19.5.06

Frustration

I'm learning to appreciate a certain individual in my past much better lately. That person is Egill Gunnarsson, the director of Silfur Egils (the choir doesn't exist anymore, but I know that there are many old members with fond memories). I supposed I just never appreciated the amount of work and frustration and disappointment that goes into directing a choir on a regular basis.

Here I am, the night before my men's choir rehearsal, trying desperately to find new music. I thought I had it all sorted out, in fact I know that I did. I had all three pieces chosen a few weeks ago, I think I did it just after the last performance. But then I got an email from one of the counter-tenors (the last one), telling me he wouldn't be able to make it. Which leaves me with three pieces for ATTB and no A.

But hey, things have been looking brighter on the romantic front, so I suppose I shouldn't complain. I've suffered with enforced celibacy long enough, I think.

Oh, one more point that I almost forgot to mention. I bought my first copy of 'The Weather Makers' today to give away as a gift. Joseph (my dear cousin) was in town, and we had a great visit, as usual. On the way to work this morning, I asked him to stop at McNally Robinson and picked one up for him. That makes one copy given, and the original leant out once.

Onward!!!

16.5.06

what a drag

Well, things have been rather exciting lately, despite the fact that I've made no progress on sharing copies of 'The Weather Makers'. I did lend my copy to E____ (someone that I should probably tell more about later), but that's it so far. The main reason for that...? Bank issues.

I won't bother boring you with all the details. Suffice it to say that the bank reversed 2 cheques without calling me. Then, when I had rewritten the cheques and transferred money in to cover them, they took a double loan payment and reversed them again. When all the smoke cleared, the charges from SCU and my apartment management company added up to over $150. If SCU hadn't given me a temporary overdraft, I wouldn't have had enough for my rent.

The weekend was very entertaining, in a painful sort of way. I was supposed to go out with a couple of friends/co-workers for a game of golf after the Singer's dress rehearsal. One of them cancelled, so the other person and I decided to just get some dinner. There has been something brewing between her and me (I think), and this was our first time doing something outside of work.

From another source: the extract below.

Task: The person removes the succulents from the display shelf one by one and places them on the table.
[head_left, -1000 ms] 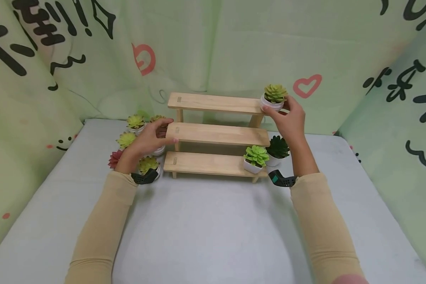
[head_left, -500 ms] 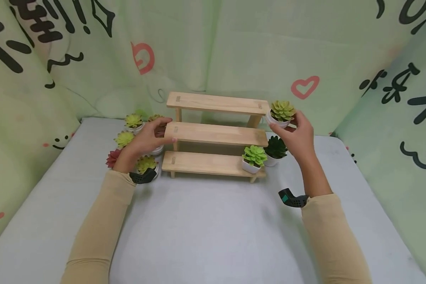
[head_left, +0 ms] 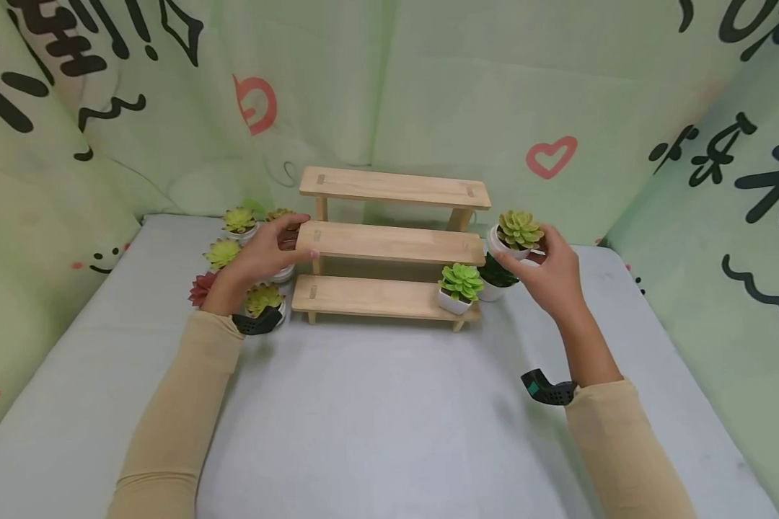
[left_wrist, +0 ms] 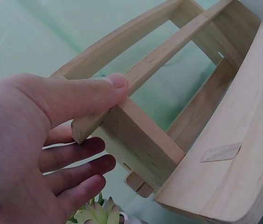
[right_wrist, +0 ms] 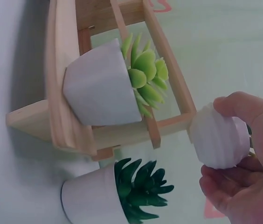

It took us a while to choose a restaurant, but we decided on one at the Forks. We walked in, found out there was a wait of an hour, and decided to sit in the lounge. On our way through the restaurant, we bumped into a table of people from work who had met for a going-away party. That would have been enough to start some healthy rumours, but it gets even better than that. The people at the table were all from the old department that we both worked in previously, and included her ex-boyfriend whom she has not seen outside of work since they broke up. Couldn't have been more perfect. The evening did go well, and we rented a movie to watch at her place, but I felt a bit wierd about trying anything after the restaurant fiasco.

Why can't this stuff ever just be easy?